Read Pebbleton-On-Edge Page 11

Chapter 11 - Fingers and Thumbs

  A call was put through to the Clerk's office for D.I. Helford. The team looking through Chewter's house had seen his bank records, and found that large sums of cash had been deposited at intervals since his departure from the Council. No source was obvious, so the officer in charge had contacted the bank to pursue further enquiries. A small diary had been found in a jacket in the wardrobe, and it showed that he was expecting to meet someone two nights ago at 11pm, though no location was written in. The entry looked like 'A.D' but it was scribbled and unclear. The following day a medical appointment was entered, so the officer had checked around the doctor's surgeries, found the right one, and was told that Mr Chewter had failed to turn up yesterday.

  "Found any relatives or friends?" the Inspector asked.

  "Not yet, sir, seems like a loner to me."

  "We need to find out where he went two nights ago - perhaps he went out for a drink first, and met this 'A.D' after the pubs shut. See if you can find any trace of him in the locals."

  "Right, sir, just as soon as we finish here."

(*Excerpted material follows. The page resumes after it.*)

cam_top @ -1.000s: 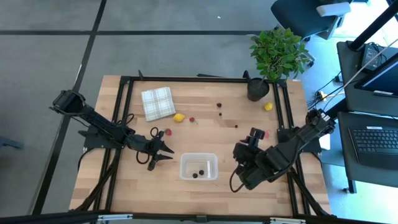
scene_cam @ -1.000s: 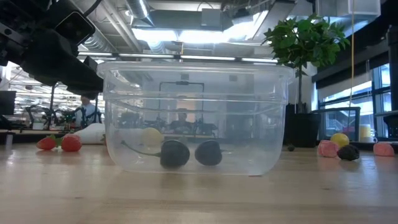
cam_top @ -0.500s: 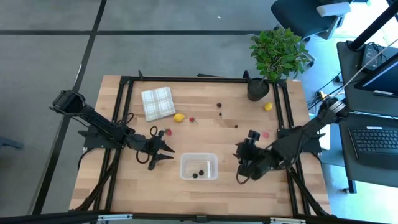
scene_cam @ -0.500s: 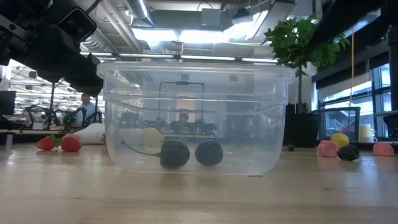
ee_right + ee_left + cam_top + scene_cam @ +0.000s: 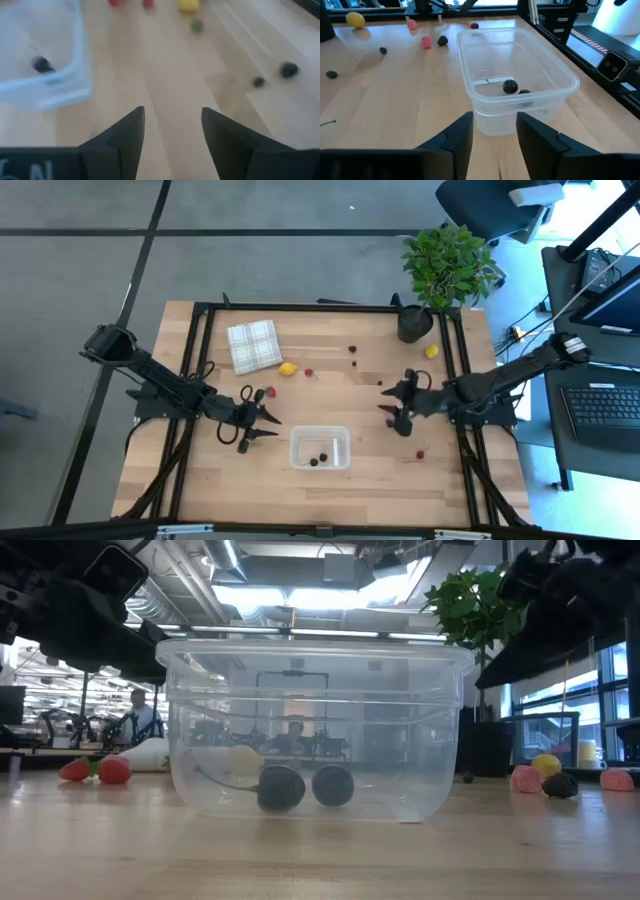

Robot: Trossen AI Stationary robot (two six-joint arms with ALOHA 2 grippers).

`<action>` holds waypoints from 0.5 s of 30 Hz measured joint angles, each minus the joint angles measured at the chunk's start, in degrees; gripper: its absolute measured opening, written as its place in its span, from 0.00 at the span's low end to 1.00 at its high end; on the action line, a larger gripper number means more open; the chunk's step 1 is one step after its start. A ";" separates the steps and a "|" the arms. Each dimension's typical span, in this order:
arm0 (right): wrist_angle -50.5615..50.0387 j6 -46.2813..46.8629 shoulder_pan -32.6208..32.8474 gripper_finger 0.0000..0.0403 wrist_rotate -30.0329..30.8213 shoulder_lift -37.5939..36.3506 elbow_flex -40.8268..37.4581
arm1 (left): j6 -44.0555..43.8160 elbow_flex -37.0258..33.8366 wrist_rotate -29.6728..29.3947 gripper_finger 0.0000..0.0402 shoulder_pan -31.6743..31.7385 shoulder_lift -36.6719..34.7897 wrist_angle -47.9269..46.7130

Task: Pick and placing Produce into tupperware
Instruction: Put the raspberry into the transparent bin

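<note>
Your tub point(image 5: 320, 447) sits at the table's near middle, two dark berries point(image 5: 305, 786) inside. Left gripper point(image 5: 268, 421) just beside it, right gripper point(image 5: 390, 399) farther off: both parted, empty.

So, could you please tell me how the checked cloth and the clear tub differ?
The checked cloth lies flat and opaque near the table's far edge; the clear tub stands walled and see-through near the front edge, holding two dark berries. Both are roughly rectangular and similar in footprint.

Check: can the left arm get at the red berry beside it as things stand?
Probably yes. The left pincer is open and empty, the red berry lies on bare wood close by, and nothing stands between them.
</note>
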 joint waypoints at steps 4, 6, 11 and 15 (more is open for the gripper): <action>7.17 -4.00 -1.48 0.49 -2.42 -3.71 -4.21 | -0.08 0.00 0.00 0.40 0.00 -0.01 0.00; 8.72 -4.58 -1.51 0.49 -2.42 -4.73 -5.05 | -0.04 0.00 0.00 0.44 0.00 -0.02 -0.28; 9.60 -4.17 -1.51 0.49 -2.43 -5.11 -6.13 | 0.23 0.00 0.00 0.57 0.00 -0.04 -1.94; 9.79 -3.46 -1.51 0.49 -2.43 -4.85 -6.15 | -0.27 0.00 0.00 0.67 0.00 -0.04 -5.82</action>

  "Check the paper shop over the road from him - any gossip the man there can give you. Don't forget to look for his laptop, and any storage devices. Oh, and bring me any sets of keys you find in the house."

  "Paper shop, laptop, keys, OK, sir." The officer sounded bored.

  Helford was wishing he could be there, as he liked to get a feel for the victim's living space. He especially liked to look at their books and music - it gave him an insight into the influences which had shaped the mind of the person. So far all he knew was that Chewter had a cat and bought regular newspapers.

  Dean had finished looking through his pile of personnel records, and flipped the last folder shut. "Did you find only current employees?" Helford asked him. Dean had a quick think. "Yes, only people here," was the reply.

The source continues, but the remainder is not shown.